The father and son exchanged glances of significance, but said nothing. The fate of Jacob Jones was sealed.
"If that is the case," said the father, as they stepped into the street, "the less we have to do with him the better."
To this the son assented. Another more prudent young man was selected, whose fortune was made.
When Jacob received Lawyer Simpson's note, threatening a suit if the tailor's bill was not paid, he was greatly disturbed.
"Am I not the most unfortunate man in the world?" said he to himself, by way of consolation. "After having paid him so much money, to be served like this. It is too bad. But this is the way of the world. Let a poor devil once get a little under the weather, every one must have a kick at him."
In this dilemma poor Jacob had to call upon the tailor, and beg him for further time. This was humiliating, especially as the tailor was considerably out of humour, and disposed to be hard with him. A threat to apply for the benefit of the insolvent law again, if a suit was pressed to an issue, finally induced the tailor to waive legal proceedings for the present, and Jacob had the immediate terrors of the law taken from before his eyes.
This event set Jacob to thinking and calculating, which he had never before deemed necessary in his private affairs. The result did not make him feel any happier. To his astonishment, he ascertained that he owed more than the whole of his next year's salary would pay, while that was not in itself sufficient to meet his current expenses.
For some weeks after this discovery of the real state of his affairs, Jacob was very unhappy. He applied for an increase of salary, and obtained one hundred dollars per annum. This was something, which was about all that could be said. If he could live on four hundred dollars a year, which he had never yet been able to do, the addition to his salary would not pay his tailor's bill within two years; and what was he to do with boot-maker, landlady, and others?
It happened about this time that a clerk in the bank where his old employer was director died. His salary was one thousand dollars. For the vacant place Jacob made immediate application, and was so fortunate as to secure it.
Under other circumstances, Jacob would have refused a salary of fifteen hundred dollars in a bank against five hundred in a counting-room, and for the reason that a bank-clerk has little or no hope beyond his salary all his life, while a counting-house clerk, if he have any aptness for trade, stands a fair chance of getting into business sooner or later, and making his fortune as a merchant.
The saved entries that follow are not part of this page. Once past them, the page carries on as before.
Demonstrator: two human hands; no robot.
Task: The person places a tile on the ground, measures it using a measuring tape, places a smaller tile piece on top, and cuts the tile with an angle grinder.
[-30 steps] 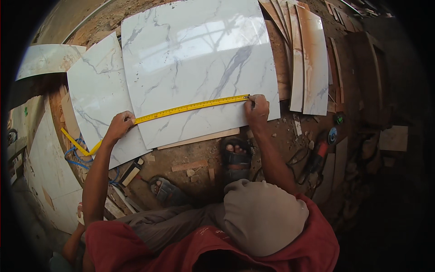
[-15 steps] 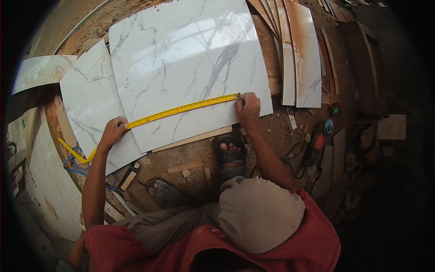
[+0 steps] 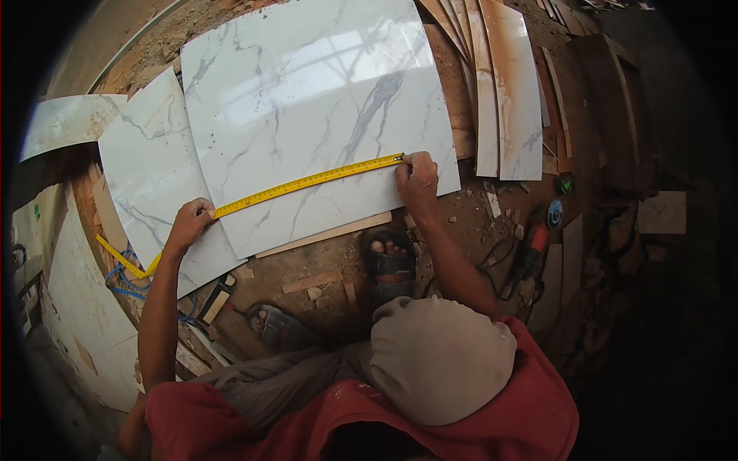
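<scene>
A yellow measuring tape [image 3: 307, 181] runs across a large white, grey-veined tile [image 3: 307, 92], rising slightly to the right. My left hand [image 3: 190, 223] pinches the tape near the tile's left edge, above a second, narrower tile piece [image 3: 150, 154]. Beyond that hand, the loose length of tape bends down and away to the left. At the other side my right hand [image 3: 417, 181] is closed at the tape's dark-tipped end, close to the big tile's right edge. The tips of its fingers are partly hidden.
Right of my foot lie an angle grinder [image 3: 532, 250] with a blue disc and a small green-and-black object [image 3: 564, 184]. Long tile strips [image 3: 510, 100] lean at the upper right. Blue cord [image 3: 127, 283] and a wood-handled tool [image 3: 216, 300] lie at the lower left, near rubble.
</scene>
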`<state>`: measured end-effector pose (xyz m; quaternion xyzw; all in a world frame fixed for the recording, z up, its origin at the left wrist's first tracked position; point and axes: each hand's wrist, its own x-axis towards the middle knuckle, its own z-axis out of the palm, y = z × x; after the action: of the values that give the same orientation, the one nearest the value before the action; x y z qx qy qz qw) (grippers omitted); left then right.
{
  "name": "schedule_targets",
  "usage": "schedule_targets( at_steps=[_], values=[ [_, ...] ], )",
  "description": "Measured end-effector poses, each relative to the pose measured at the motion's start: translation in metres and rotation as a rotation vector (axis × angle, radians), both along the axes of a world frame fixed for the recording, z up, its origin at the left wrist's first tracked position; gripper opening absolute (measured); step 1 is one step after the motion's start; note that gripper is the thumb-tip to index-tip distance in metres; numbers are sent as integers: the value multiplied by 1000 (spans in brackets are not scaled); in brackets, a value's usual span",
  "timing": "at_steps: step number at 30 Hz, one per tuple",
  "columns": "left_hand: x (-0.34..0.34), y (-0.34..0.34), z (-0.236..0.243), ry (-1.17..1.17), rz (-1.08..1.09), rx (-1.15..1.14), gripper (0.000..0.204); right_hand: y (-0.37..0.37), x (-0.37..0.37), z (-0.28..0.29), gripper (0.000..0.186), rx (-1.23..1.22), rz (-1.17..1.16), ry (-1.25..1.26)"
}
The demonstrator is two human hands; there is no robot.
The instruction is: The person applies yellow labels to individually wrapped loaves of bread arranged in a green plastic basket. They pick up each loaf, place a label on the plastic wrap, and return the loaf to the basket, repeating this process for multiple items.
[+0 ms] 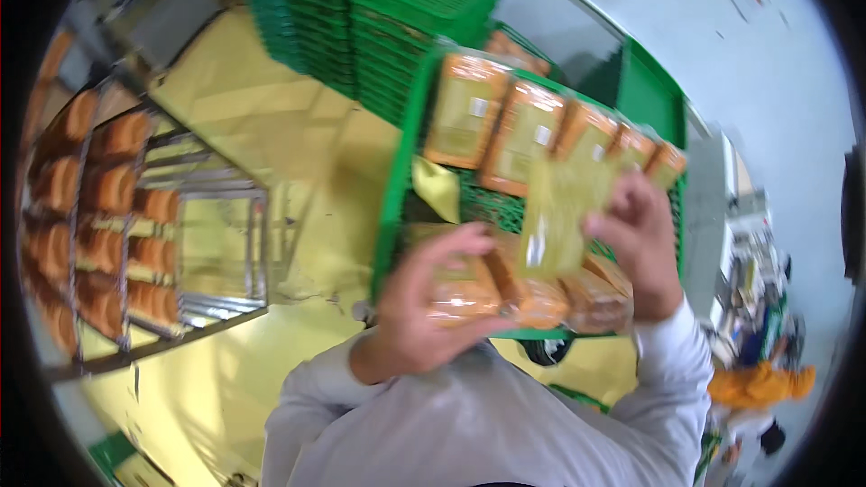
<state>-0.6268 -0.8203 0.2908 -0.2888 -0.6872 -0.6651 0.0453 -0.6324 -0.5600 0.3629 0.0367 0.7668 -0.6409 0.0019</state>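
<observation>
The bag of bread point(552, 221), clear and shiny plastic, is held up over the green crate point(393, 189). The right hand point(642, 248) pinches its side with bent fingers. The left hand point(424, 302) curls around a wrapped loaf point(465, 293) in the crate. More orange packs point(528, 131) lie flat in a row. A metal rack point(135, 234) holds brown loaves.

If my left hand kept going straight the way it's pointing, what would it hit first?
Probably the wrapped bread loaf in the green crate; the left hand already seems to touch it, though blur leaves depth unclear.
</observation>
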Motion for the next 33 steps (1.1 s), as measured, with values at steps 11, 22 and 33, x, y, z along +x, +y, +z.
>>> schedule_targets(
  at_steps=[11,22,33],
  values=[
    [12,-30,-9,-108,183,388,21,-149,53,-58,8,-128,-186,231],
    [10,-63,-15,-408,53,642,22,-180,42,-82,15,-397,-2,268],
    [14,-65,-15,-233,147,488,23,-184,45,-95,11,-334,-17,386]
  ],
)
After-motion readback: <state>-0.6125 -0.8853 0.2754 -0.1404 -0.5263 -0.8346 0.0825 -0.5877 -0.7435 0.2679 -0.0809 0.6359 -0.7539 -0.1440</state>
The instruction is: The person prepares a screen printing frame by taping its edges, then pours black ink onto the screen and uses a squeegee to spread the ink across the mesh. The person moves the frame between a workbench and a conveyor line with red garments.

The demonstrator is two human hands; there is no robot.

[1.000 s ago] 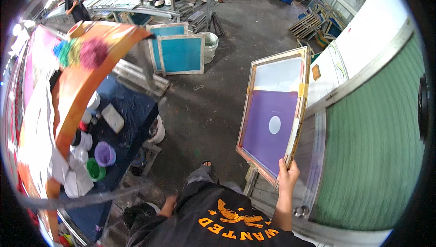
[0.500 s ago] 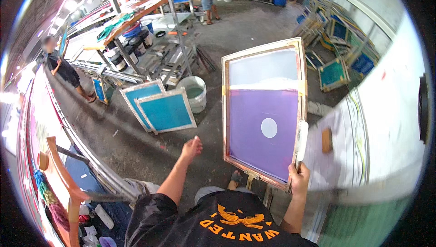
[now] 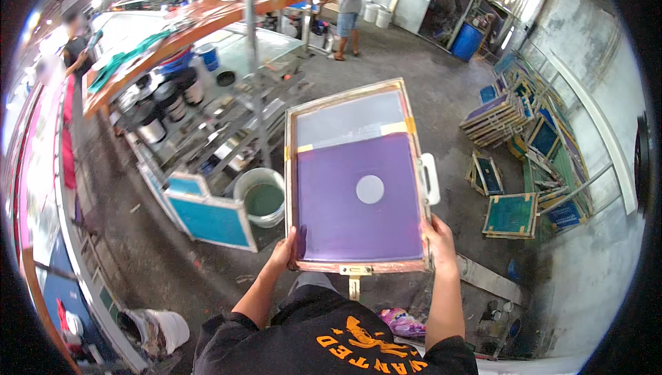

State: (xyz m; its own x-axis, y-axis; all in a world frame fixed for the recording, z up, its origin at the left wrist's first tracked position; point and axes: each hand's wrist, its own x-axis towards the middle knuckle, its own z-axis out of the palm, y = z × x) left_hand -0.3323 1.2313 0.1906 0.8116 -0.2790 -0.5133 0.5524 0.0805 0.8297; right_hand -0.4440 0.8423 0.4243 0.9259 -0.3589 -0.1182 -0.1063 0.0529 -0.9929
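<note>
A screen printing frame (image 3: 352,230) is held up in front of me, with purple mesh, a pale band across its far part and a pale round spot. My left hand (image 3: 283,251) grips its near left edge, the fingers partly hidden behind the frame. On the near right edge my right hand (image 3: 439,238) is closed, just below a white handle (image 3: 429,179) fixed to that side. A metal hinge clamp (image 3: 355,275) sits at the middle of the near edge.
Blue screens (image 3: 210,220) stand on the floor at left beside a white bucket (image 3: 261,199) of liquid. Stacked screens (image 3: 496,116) lean along the right wall. A long workbench (image 3: 200,26) runs at far left; a person (image 3: 348,2) stands at its end. A tipped bucket (image 3: 162,330) lies near left.
My left hand has come up and taken hold of the screen frame's left edge. The frame has moved left, and my view has turned to the right.
</note>
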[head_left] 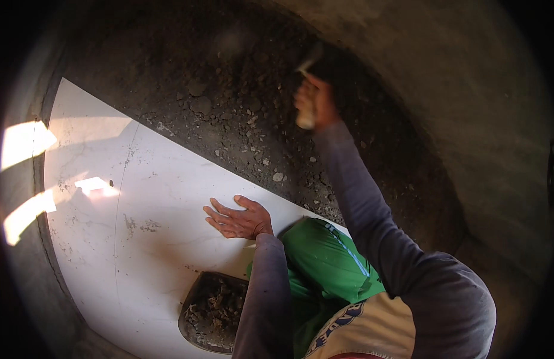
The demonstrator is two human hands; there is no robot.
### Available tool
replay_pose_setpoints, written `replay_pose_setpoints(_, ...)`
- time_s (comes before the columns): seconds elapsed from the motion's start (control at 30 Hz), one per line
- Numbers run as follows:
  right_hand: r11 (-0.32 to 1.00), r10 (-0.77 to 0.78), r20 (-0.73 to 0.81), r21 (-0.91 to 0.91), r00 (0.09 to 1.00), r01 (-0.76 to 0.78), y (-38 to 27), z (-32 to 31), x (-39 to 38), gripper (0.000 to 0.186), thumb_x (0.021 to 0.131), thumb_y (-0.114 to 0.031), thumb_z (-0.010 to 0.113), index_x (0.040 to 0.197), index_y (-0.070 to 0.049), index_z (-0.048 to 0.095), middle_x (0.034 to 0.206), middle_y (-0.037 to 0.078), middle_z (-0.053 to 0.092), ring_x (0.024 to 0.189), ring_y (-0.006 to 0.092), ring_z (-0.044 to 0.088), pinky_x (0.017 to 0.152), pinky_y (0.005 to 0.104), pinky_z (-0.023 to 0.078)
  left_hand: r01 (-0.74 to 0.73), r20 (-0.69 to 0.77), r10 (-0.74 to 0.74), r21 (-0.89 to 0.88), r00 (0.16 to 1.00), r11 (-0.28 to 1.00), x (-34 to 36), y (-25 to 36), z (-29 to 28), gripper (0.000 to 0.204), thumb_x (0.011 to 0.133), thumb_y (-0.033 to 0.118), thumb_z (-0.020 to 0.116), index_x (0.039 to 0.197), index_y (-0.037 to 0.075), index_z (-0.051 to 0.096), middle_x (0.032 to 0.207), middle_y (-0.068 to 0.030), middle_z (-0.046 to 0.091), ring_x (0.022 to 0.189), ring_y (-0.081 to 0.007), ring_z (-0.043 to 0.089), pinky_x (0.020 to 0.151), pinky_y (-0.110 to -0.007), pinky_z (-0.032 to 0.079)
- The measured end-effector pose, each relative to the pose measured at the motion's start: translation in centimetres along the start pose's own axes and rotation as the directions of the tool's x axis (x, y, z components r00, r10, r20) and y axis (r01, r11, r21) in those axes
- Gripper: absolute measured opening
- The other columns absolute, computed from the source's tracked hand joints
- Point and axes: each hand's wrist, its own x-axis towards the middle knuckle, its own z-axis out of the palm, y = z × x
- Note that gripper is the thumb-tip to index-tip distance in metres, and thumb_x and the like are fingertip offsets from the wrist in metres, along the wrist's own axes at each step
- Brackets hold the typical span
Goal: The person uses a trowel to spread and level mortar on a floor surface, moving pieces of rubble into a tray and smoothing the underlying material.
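Noted dark soil (229,113) beside white tiles (163,191); saw left hand (246,222) over tiles with fingers (219,207) spread, holding nothing; found right hand (322,102) closed round pale handle (305,121) of blurred hand tool (303,69) over soil; judged tool likely light, stiff, best held by handle

From the head of the person (447,299), the camera looked steeply down, with the shirt (379,323) and trousers (325,257) nearest, at lower right. It faced the white floor (163,197) and soil (205,90), near enough to set the left hand (240,219) close to mid-view and the right hand (317,102) farther out. Its wide lens bowed the floor's left edge and darkened the corners.
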Motion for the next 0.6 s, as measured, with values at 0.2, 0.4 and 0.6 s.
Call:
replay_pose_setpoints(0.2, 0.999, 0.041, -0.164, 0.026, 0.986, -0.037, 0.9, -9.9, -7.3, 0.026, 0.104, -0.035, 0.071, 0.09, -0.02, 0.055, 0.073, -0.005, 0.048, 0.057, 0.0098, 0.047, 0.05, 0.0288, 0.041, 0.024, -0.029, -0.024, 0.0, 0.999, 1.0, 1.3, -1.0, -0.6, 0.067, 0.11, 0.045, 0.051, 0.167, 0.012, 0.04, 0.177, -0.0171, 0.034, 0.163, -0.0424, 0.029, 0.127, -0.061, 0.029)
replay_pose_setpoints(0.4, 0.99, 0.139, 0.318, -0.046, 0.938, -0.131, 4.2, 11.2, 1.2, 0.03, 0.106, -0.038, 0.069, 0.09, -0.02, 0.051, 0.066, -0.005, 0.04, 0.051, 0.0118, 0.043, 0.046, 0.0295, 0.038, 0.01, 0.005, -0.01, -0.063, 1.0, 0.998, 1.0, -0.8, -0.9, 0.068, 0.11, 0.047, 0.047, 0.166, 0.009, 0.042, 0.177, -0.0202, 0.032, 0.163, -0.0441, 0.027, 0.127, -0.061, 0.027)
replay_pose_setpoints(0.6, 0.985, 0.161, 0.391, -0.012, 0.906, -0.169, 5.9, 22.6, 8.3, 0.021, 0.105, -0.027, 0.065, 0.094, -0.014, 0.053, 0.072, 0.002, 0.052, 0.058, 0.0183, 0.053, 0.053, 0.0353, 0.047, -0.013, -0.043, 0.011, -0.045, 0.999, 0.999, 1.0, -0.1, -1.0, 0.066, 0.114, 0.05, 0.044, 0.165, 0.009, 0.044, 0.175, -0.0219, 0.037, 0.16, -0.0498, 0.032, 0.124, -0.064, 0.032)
But a debt of four hundred dollars hanging over his head was an argument in favour of a clerkship in the bank, at a salary of a thousand dollars a year, not to be resisted.
"I'll keep it until I get even with the world again," he consoled himself by saying, "and then I'll go back into a counting-room. I've an ambition above being a bank-clerk all my life."
Painful experience had made Jacob a little wiser.
For the first time in his life he commenced keeping an account of his personal expenses. This acted as a salutary check upon his bad habit of spending money for every little thing that happened to strike his fancy, and enabled him to clear off his whole debt within the first year. Unwisely, however, he had, during this time, promised to pay some old debts, from which the law had released him. The persons holding these claims, finding him in the receipt of a higher salary, made an appeal to his honour, which, like an honest but imprudent man, he responded to by a promise of payment as soon as it was in his power. But little time elapsed after these promises were made before he found himself in the hands of constables and magistrates, and was only saved from imprisonment by getting friends to go his bail for six and nine months. In order to secure them, he had to give an order in advance for his salary. To get these burdens off his shoulders, it took twelve months longer, and then he was nearly thirty years of age.